In designing a streaming processing pipeline what cost might be incurred if I were to have many topics which would have at least one partition but potentially no data going into it?
As an example, with one consumer and I could choose to have one "mega topic" which contains all of the data and many partitions or I could choose to split that data (by tenant, account, or user etc.) into many topics with, by default, a single partition. My worry about the second case is that there would be many topics/partitions which would see no data. So, is this unused partition costing anything or is there no cost that is incurred by an unused topic.
First of all, there is no difference between one fat topic and lots of partitions and more than one topic that contains a few partitions. Topic is just for logical distinction between events. Kafka only cares about number of partitions.
Secondly, having lots of partitions can lead some problems:
Each partition maps to a directory in the file system in the broker.

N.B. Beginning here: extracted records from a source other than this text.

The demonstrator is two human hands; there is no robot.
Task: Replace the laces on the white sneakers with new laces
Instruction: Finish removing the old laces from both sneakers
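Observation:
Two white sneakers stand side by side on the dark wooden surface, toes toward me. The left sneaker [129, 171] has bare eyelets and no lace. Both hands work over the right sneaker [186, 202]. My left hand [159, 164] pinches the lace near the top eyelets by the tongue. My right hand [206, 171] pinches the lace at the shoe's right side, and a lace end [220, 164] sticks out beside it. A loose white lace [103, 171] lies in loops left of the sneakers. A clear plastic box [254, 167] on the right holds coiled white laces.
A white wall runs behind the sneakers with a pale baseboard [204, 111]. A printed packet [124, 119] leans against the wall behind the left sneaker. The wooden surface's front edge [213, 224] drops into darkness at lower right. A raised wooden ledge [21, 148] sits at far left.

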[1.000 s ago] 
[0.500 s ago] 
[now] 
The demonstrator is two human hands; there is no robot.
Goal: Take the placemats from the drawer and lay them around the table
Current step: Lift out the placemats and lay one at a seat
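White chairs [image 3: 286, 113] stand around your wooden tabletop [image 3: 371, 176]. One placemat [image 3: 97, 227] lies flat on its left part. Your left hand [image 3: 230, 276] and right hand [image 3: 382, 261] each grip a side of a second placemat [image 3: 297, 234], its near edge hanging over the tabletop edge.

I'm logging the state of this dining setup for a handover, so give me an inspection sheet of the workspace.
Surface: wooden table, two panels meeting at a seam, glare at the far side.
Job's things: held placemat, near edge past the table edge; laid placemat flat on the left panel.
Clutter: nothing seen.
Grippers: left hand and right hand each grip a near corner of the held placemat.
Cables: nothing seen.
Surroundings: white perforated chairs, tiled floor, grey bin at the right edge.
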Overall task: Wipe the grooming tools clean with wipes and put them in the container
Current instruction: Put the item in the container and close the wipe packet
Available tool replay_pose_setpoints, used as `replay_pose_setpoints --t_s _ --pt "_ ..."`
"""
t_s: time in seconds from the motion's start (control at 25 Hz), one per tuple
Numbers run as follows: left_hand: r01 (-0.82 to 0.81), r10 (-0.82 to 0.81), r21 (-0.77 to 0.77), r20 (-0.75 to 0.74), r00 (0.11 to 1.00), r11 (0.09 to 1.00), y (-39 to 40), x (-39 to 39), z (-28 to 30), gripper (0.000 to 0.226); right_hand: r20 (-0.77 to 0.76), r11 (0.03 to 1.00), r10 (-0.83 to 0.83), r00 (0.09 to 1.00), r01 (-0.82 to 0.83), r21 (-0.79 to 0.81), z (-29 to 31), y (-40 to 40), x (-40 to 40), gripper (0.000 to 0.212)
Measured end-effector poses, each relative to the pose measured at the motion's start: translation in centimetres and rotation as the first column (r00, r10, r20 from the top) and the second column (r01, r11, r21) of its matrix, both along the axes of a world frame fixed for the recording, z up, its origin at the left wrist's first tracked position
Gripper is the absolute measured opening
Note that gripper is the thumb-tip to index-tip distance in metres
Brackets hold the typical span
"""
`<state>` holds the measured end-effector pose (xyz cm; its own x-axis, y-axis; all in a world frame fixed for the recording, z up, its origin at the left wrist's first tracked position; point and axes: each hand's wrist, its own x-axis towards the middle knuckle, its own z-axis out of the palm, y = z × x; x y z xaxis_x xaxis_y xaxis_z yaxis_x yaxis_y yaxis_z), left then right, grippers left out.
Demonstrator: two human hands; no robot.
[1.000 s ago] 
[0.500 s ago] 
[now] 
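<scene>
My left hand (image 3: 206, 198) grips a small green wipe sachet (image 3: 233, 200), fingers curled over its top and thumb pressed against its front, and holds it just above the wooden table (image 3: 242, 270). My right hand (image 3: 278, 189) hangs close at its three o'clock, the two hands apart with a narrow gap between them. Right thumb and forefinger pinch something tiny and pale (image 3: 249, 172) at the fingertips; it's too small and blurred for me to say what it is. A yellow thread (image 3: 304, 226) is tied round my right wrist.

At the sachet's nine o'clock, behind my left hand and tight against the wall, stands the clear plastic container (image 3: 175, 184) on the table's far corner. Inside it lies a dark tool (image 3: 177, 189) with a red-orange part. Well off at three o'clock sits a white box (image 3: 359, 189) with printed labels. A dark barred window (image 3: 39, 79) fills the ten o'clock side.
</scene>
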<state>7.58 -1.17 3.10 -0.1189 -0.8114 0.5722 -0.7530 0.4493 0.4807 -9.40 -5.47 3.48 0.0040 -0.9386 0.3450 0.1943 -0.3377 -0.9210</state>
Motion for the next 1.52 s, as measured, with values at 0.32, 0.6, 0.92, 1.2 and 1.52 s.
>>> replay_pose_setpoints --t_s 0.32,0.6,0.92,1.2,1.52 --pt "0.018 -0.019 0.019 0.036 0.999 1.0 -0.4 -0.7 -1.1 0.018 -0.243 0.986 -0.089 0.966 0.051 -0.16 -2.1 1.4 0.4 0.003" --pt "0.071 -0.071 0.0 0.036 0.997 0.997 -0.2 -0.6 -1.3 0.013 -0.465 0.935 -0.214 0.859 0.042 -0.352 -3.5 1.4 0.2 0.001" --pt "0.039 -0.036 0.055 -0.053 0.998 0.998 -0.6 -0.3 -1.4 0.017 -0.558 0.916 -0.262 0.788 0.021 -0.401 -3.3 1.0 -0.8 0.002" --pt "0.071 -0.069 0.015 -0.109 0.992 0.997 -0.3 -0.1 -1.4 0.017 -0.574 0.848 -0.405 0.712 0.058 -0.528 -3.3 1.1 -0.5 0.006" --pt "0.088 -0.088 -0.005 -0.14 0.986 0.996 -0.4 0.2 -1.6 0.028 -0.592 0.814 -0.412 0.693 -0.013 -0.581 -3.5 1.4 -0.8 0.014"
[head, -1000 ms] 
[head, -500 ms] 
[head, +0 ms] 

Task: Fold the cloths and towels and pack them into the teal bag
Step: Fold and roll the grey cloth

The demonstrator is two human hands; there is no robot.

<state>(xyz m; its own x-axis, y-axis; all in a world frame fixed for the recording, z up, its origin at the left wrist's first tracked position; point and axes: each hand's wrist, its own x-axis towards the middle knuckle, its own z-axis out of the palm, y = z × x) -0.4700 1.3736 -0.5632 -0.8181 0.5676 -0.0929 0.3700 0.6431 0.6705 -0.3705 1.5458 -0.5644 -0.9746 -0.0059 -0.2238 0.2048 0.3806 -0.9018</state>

Within that log directory, there will be two files (one for the index and another for the actual data) per log segment.
Brokers allocate a buffer the size of replica.fetch.max.bytes for each partition they replicate. If replica.fetch.max.bytes is set to 1 MiB, and you have 1000 partitions, about 1 GiB of RAM is required.
If a broker which is controller is failed, then zookeeper elect another broker as controller. At that point newly elected broker should read metadata for every partition from Zookeeper during initialization.
For example, if there are 10,000 partitions in the Kafka cluster and initializing the metadata from ZooKeeper takes 2 ms per partition, this can add 20 more seconds to the unavailability window.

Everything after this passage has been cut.